A new study from CALDER researchers Paul Bruno of the University of Southern California and Katharine Strunk of Michigan State University investigated the results of LAUSD's new hiring system, adopted in the 2014-15 school year. They found evidence that the system is effective in screening for teacher quality overall and predicting specific desired outcomes.

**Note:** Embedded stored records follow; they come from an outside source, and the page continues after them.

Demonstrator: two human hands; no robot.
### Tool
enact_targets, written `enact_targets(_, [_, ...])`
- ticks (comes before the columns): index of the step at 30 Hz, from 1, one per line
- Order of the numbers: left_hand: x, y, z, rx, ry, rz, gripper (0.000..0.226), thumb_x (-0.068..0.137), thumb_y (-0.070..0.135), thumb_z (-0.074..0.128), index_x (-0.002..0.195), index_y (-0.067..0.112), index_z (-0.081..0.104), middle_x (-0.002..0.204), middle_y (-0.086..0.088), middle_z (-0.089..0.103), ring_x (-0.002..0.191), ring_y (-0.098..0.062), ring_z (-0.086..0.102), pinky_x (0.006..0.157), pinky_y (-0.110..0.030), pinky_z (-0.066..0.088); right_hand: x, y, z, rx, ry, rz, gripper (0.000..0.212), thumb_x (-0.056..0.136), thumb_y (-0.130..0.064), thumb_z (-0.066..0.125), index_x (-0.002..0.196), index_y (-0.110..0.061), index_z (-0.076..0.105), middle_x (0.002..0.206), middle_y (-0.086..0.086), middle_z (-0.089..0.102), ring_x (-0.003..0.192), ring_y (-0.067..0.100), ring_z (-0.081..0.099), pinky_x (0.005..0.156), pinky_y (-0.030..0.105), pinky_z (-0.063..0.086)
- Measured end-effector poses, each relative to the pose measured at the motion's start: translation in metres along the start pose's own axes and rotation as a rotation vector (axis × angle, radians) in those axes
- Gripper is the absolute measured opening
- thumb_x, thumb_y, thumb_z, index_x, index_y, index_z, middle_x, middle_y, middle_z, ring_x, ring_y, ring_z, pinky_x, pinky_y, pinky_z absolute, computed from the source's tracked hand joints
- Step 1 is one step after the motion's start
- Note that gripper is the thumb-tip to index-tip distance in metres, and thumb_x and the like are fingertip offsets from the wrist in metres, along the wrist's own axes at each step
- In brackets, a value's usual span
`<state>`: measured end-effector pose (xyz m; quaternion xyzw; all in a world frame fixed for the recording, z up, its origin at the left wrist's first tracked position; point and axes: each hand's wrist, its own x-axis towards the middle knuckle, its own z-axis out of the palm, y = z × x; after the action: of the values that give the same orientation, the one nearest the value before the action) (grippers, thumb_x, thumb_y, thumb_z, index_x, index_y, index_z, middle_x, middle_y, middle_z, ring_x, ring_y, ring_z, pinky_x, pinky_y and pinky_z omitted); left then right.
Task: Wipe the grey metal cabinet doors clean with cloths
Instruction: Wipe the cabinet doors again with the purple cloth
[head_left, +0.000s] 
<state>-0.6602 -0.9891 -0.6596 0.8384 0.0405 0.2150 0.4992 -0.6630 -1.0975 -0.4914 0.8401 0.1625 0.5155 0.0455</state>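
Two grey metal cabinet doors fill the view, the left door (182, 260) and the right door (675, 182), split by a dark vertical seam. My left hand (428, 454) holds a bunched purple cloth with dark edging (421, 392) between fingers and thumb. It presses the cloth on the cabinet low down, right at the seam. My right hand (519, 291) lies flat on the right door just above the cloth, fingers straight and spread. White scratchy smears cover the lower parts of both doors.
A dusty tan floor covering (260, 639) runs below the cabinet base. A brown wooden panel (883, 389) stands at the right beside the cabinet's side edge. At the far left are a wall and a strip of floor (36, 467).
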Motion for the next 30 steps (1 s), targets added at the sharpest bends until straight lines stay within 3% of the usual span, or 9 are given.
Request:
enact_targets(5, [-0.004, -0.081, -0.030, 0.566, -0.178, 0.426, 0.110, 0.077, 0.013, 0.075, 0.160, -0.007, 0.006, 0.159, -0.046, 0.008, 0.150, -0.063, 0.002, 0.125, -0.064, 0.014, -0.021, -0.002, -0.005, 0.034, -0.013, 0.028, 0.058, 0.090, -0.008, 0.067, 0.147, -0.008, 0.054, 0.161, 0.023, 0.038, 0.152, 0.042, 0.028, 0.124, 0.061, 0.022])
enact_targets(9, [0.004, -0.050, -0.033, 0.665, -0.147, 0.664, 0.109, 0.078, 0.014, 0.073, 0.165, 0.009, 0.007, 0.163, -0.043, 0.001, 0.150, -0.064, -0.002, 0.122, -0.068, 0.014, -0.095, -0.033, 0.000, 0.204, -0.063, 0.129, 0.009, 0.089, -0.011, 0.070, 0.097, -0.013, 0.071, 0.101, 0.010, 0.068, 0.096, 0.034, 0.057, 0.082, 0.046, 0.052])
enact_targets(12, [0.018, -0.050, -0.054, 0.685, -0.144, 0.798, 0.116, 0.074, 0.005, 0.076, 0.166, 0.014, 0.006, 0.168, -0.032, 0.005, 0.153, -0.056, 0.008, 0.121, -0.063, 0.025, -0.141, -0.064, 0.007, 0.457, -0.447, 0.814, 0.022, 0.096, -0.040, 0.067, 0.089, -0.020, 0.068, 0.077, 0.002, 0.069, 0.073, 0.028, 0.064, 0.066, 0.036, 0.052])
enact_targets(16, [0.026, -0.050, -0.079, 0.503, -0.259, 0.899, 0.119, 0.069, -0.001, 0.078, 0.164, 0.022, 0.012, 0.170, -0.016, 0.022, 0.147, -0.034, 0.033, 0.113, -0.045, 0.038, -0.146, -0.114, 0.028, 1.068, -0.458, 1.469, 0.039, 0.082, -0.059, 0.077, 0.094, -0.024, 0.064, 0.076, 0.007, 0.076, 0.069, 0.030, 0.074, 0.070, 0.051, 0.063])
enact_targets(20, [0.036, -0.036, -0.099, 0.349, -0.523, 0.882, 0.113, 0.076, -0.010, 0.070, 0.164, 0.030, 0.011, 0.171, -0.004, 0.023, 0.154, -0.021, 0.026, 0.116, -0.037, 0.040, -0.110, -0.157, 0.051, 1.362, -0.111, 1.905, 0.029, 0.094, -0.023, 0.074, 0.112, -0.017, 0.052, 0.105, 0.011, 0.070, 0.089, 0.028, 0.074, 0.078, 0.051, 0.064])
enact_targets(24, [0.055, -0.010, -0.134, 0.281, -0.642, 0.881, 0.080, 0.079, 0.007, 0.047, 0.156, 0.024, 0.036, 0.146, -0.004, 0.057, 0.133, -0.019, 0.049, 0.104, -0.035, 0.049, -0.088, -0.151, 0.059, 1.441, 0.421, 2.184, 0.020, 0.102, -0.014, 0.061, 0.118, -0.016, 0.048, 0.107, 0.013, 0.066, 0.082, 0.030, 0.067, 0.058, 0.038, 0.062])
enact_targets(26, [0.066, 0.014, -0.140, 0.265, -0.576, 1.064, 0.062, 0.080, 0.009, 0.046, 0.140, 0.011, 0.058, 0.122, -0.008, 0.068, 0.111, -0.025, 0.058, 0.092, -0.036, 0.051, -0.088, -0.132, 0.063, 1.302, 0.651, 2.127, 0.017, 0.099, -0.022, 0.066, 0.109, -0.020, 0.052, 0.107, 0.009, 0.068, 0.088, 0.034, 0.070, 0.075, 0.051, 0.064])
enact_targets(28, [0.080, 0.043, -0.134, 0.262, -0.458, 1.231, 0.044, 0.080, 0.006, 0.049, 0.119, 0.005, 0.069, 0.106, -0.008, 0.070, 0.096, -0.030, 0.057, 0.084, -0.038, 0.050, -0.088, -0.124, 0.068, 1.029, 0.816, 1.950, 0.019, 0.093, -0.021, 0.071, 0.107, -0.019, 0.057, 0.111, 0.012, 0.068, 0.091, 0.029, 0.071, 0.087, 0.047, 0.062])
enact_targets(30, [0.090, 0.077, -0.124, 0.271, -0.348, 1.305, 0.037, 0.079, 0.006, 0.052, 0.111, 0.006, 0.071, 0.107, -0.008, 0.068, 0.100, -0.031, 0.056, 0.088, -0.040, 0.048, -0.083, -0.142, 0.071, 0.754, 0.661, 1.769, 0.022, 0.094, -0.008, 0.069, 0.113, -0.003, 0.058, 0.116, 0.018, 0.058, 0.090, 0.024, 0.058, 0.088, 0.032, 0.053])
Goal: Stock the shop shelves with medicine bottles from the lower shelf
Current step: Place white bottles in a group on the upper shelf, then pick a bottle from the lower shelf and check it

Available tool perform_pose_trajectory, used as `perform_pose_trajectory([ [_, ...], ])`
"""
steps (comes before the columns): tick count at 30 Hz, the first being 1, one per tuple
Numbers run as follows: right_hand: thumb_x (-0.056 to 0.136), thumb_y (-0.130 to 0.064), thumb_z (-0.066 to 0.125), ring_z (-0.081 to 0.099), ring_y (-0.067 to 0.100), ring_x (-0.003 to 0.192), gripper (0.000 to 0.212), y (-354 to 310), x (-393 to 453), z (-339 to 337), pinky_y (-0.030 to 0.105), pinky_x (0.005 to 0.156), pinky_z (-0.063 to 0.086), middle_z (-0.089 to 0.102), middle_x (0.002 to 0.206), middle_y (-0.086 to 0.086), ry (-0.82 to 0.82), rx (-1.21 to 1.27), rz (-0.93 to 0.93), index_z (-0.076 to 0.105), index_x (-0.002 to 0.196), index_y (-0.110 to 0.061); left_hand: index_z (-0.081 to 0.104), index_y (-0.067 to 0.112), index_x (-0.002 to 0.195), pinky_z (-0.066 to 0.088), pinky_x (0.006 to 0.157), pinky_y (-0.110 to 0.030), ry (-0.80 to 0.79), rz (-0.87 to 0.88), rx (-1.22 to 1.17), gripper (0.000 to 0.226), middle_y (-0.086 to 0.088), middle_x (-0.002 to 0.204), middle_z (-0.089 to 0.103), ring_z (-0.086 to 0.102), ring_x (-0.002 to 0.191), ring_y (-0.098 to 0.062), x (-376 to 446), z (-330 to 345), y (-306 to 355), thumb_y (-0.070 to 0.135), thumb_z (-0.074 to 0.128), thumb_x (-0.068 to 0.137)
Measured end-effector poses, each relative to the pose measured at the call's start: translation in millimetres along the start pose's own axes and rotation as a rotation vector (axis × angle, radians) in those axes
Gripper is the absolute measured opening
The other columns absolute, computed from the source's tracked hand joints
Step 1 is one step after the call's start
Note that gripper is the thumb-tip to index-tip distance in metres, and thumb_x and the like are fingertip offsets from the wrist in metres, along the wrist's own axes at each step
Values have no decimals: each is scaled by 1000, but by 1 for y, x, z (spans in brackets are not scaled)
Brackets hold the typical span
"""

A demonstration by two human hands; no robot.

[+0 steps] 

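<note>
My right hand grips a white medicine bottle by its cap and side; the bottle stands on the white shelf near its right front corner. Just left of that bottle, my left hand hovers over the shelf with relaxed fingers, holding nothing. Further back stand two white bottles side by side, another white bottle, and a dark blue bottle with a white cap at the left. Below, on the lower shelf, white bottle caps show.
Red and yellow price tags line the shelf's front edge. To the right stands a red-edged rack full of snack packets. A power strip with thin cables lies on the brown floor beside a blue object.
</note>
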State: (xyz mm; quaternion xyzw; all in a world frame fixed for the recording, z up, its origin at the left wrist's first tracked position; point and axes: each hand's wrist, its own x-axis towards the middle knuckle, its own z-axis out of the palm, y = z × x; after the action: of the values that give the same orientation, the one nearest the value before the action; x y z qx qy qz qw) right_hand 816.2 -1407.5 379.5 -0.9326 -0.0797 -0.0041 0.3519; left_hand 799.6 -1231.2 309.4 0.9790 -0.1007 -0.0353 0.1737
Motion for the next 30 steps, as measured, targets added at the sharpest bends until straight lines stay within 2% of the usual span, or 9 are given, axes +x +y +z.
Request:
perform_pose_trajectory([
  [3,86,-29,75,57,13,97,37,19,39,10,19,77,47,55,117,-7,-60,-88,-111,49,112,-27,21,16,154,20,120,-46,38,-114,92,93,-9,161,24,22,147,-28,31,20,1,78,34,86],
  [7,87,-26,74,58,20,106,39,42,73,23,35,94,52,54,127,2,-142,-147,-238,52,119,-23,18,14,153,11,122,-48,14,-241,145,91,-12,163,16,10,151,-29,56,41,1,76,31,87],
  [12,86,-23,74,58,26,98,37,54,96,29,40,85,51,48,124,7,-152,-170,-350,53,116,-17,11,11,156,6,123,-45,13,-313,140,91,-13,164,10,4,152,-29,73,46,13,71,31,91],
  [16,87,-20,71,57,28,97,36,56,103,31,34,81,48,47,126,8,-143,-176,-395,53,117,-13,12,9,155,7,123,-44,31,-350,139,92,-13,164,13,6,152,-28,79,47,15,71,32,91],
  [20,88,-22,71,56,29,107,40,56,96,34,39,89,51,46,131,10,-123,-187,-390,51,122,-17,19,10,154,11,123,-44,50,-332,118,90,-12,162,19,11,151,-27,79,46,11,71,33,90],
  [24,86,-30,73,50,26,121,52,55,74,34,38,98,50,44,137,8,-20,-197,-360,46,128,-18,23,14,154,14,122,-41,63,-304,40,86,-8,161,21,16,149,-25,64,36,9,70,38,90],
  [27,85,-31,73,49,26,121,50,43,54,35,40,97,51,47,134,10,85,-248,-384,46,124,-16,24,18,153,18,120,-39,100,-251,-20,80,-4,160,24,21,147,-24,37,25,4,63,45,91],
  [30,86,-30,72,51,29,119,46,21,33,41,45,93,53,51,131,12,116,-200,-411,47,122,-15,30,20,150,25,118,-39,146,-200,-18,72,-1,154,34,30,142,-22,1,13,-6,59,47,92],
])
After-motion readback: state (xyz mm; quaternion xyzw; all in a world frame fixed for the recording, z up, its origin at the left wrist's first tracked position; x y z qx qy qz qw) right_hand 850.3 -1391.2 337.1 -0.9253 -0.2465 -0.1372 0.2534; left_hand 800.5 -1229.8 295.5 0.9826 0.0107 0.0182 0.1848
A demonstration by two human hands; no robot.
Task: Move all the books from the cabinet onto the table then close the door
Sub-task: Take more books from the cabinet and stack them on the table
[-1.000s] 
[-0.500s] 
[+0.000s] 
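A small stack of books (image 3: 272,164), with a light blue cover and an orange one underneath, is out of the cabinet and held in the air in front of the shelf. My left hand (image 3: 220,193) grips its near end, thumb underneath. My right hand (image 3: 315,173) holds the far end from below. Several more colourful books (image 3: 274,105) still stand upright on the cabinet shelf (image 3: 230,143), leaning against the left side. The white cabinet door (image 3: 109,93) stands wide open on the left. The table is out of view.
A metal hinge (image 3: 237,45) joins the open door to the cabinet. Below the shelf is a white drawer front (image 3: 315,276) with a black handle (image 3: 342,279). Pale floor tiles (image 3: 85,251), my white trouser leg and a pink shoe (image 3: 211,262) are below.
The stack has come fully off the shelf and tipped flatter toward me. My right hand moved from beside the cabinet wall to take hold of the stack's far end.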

Before 2014, LAUSD used a hiring system familiar to anyone in human resources—the (not particularly useful) interview. The new "Multiple Measures" process switched things up by creating a standardized system in which applicants are scored on eight areas: 

  1. Undergraduate GPA 
  2. Score on the subject matter licensure test
  3. Background (e.g., prior non-teaching LAUSD, military, or Teach for America experience and/or a graduate degree); 
  4. General preparation (e.g., attending a highly ranked university, evidence of teaching effectiveness in a past position, or a major in their subject)
  5. Professional references
  6. Writing task
  7. Sample lesson plan and delivery
  8. Interview

Successful applicants must achieve both passing scores in each of these eight areas and a minimum overall.

The results found the screening process to be pretty effective. Higher overall scores were associated with larger teacher contributions to student achievement in both ELA and math, significantly lower odds of a teacher receiving an unsatisfactory evaluation rating, and fewer teacher absences each year. However, it wasn't able to predict if a teacher were more or less likely to stay or move schools (contrary to a system in Spokane, WA which did do so).

Different scores in each area were associated with different outcomes. For example, applicant scores on the sample lesson and the area entitled 'general preparation' (such as attending a highly ranked university) most strongly predicted student achievement in ELA. Teacher evaluation ratings, on the other hand, were predicted by the scores from the sample lesson, undergrad GPA, and subject matter licensing test. Teacher attendance was most strongly predicted by professional references.

Consistent with a large body of research, neither the possession of a graduate degree nor the interview score were predictive of any of these positive teacher outcomes.

One factor notably missing from this study was the screening tool's impact, if any, on teacher diversity.

Perhaps not all school districts should adopt as complex a system as LAUSD (the second largest school district in the nation), but there is genuine value in making use of available data during the hiring process. Considered strategically, a rigorous screening process can help to ensure that districts are making the right choices about who goes into the classroom.